ナナの言葉は今度こそ可愛らしく素直なものだった。・は頬から下げた手をナナの肩に回し、後ろから柔らかく抱きしめる。
抱きしめ方ひとつで愛されていると実感できることがいかに恵まれているか、その点について肝心の本には書かれていなかった。
ナナは、難しい駆け引きより自分の背中に感じるぬくもりを信じることにした。

・の唇がナナの首筋に這わされる。

「んーっ、あさ、朝!」

身を捩ったナナが振り向くと、瞬きのまつ毛さえ触れてしまいそうな近さに・の顔があった。
少しの間を置いてナナが目を閉じる。傾けた顔、求め合う唇が触れる直前…

"ピリリリ…"

・の胸元から携帯電話の着信音が鳴り響いた。
ナナはどう引っ込めていいか分からない唇を再び尖らせる。仕方がないとは分かっているのだ、"そういうギョーカイ"だと。

ギョーカイでは会話すら機密らしい。申し訳なさそうに眉を傾けた・が廊下へ消えていくのをナナは大人しく見送った。

一体どんな奴がこの幸せな時を邪魔してくれているのか。ナナは素直を通り越し、穏やかとは言えない胸の内で静かに悪態をつく。素直といえば素直、正直といえば正直ではあるのだが。

度々電話をかけてくる憎き上司。パートナーの心身の安定と自らの幸せの日々をかけて、いつかガツンと言ってやりたい。
いつ訪れるかも分からないその日へ強い決意を固め、ナナは戻ってくる足音に耳を澄ませた。早足のそれが部屋に舞い戻る時、悪い知らせが飛び込むのはよく分かっていた。

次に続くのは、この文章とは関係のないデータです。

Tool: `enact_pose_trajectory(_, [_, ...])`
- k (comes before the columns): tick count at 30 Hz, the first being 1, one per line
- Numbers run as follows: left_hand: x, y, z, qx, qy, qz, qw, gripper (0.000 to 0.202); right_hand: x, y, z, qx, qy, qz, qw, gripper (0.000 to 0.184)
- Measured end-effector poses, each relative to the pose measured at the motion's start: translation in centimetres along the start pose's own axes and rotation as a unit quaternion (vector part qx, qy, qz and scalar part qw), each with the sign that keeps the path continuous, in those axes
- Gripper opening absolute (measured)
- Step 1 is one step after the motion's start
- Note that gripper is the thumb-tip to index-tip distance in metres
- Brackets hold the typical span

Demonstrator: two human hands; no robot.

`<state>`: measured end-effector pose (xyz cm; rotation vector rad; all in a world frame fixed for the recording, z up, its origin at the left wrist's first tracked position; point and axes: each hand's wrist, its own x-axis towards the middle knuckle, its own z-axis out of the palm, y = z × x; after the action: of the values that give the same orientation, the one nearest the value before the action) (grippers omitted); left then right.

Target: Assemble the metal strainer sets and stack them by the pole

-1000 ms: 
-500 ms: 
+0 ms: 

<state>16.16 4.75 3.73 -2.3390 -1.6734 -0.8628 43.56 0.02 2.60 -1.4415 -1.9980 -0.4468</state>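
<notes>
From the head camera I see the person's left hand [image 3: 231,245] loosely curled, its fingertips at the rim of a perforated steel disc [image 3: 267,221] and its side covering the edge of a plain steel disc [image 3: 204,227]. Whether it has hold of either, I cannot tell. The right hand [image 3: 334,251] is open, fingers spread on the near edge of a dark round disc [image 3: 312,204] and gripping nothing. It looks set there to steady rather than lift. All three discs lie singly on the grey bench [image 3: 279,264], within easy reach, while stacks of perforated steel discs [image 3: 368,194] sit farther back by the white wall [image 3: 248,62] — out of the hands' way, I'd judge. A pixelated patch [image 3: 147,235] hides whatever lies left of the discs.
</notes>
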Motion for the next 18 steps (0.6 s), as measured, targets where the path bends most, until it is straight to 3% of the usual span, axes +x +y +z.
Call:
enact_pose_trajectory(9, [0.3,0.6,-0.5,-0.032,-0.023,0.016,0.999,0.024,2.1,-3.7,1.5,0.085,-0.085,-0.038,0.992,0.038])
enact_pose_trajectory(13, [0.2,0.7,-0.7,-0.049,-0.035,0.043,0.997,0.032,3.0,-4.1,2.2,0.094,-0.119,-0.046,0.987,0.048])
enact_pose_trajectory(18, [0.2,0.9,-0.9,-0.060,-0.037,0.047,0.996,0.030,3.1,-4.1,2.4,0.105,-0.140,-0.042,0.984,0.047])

「ごめん、ナナ。すぐに向かわないとならなくなった…」
「そっか、お疲れ様。大丈夫だよ。気にしないで?」

だって仕方ないと思えてしまうほど、彼の醸し出す雰囲気が正直なのだ。大きな秘密を抱えながら、ごく素直に肩を落としている。

ナナは"心底名残惜しい"と書いてある誠実な恋人の頬に小さくキスを落とし、「気をつけてね」と笑顔を添え・を送り出した。


束の間の、気まぐれな恋人達の朝は、こうして幕を閉じたのだった。